* _Task objective_: Check every line below for the string "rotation". Copy the ones that have it.

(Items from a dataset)
....
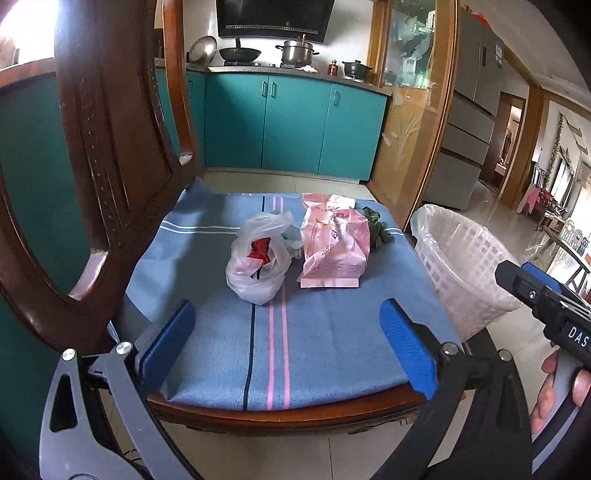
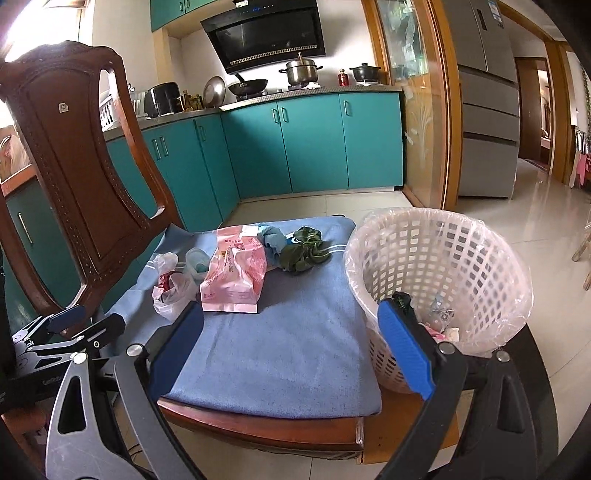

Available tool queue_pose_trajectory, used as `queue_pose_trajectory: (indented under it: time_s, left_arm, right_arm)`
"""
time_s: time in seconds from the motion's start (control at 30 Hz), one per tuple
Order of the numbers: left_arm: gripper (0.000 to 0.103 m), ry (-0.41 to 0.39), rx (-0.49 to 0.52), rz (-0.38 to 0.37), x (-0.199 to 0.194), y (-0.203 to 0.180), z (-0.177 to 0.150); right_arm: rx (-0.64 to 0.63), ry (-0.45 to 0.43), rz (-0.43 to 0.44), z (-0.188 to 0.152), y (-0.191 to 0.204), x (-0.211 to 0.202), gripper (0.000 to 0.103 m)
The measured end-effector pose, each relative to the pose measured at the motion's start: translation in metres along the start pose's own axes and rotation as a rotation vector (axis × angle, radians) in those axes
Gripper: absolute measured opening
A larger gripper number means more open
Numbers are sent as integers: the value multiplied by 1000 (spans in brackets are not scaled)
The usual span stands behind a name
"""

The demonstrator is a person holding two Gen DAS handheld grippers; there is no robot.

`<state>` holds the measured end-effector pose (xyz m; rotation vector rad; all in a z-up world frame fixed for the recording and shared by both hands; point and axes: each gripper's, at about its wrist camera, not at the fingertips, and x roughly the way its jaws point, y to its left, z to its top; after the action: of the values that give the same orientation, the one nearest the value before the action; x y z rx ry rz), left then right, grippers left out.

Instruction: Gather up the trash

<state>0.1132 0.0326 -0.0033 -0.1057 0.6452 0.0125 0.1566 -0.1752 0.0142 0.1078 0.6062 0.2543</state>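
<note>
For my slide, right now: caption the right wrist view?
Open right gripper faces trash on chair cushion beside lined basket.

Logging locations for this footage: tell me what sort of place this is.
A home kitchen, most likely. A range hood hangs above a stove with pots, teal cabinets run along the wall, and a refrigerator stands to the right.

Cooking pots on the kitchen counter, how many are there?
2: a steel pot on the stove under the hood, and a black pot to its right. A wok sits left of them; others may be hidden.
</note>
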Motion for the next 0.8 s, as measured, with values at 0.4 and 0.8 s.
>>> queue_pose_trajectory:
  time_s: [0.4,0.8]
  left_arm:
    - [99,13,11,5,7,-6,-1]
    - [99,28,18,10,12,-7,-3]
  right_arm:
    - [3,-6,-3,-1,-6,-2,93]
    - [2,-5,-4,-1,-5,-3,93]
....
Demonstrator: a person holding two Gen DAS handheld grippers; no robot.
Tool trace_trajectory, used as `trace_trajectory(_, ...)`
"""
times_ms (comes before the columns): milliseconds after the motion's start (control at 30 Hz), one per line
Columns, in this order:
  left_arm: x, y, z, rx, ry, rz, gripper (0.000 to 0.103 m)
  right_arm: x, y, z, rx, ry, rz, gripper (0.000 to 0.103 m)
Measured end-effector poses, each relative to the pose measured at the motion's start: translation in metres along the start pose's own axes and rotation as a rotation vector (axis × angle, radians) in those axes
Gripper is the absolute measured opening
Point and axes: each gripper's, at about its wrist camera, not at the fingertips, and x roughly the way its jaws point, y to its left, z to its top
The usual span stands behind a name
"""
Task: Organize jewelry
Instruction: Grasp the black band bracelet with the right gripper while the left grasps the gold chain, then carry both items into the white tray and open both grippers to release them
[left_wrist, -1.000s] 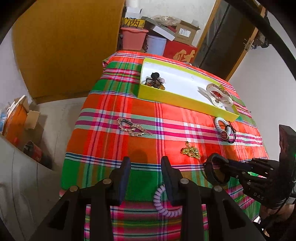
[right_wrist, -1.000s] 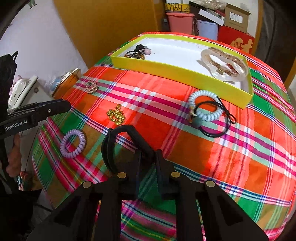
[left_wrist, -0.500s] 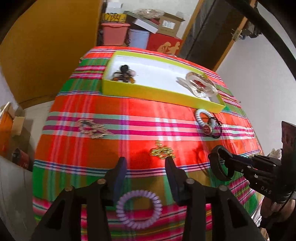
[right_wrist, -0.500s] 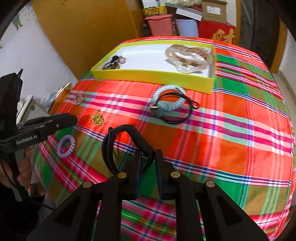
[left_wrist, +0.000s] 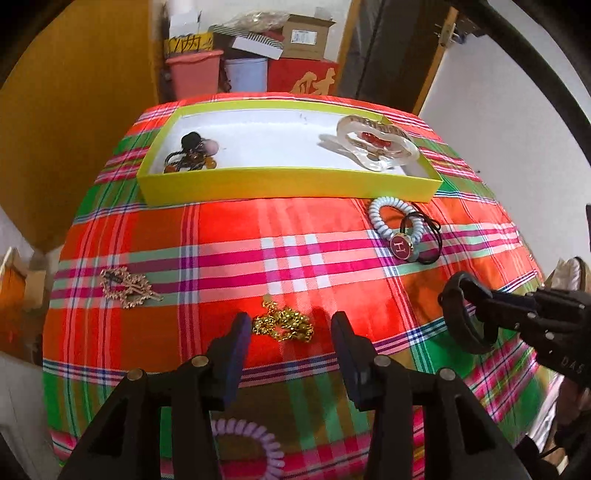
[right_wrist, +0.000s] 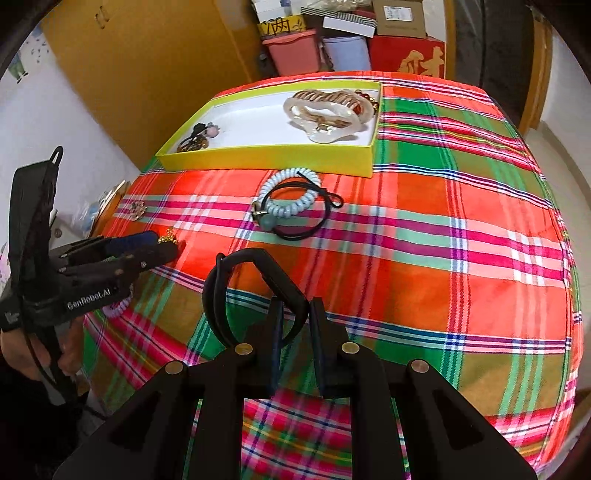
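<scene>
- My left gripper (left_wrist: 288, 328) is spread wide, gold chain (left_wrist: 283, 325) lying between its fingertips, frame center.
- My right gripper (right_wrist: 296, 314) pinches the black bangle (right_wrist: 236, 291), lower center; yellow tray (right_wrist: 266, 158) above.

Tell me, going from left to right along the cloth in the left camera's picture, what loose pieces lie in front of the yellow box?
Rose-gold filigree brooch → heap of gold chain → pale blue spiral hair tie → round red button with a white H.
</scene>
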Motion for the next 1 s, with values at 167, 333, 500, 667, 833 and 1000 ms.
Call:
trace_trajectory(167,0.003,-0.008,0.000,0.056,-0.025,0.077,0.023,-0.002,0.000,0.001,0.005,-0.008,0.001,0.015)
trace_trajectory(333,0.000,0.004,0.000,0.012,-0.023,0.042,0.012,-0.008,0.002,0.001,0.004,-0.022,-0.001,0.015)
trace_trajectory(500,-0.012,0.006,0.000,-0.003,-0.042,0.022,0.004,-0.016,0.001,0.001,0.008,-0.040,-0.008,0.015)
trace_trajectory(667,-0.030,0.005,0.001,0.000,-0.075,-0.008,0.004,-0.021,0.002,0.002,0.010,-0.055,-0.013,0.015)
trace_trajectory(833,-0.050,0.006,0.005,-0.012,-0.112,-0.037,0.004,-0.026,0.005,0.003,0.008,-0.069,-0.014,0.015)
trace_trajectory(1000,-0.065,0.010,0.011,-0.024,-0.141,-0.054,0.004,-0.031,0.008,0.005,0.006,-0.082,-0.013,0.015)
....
* _Output of the task_:
The measured end-effector pose, each relative to the pose measured at the motion's start: translation in metres along the start pose's own axes and rotation as a rotation vector (axis × angle, radians) in those axes
`<state>` holds the measured end-effector pose (xyz m; rotation vector rad; all in a z-up world frame fixed for the recording and shared by both hands; point and axes: each gripper's, at about its wrist camera, not at the fingertips, and x roughly the way its jaws point, y to its left, z to its top; after the action: of the values that give the same orientation, the one nearest the value before the action; x y z rx ry rz), left then right, grippers left out.
Measured end-effector poses, each relative to the pose measured at the motion's start: translation in metres along the start pose's own axes and rotation as a rotation vector (axis × angle, radians) in those axes

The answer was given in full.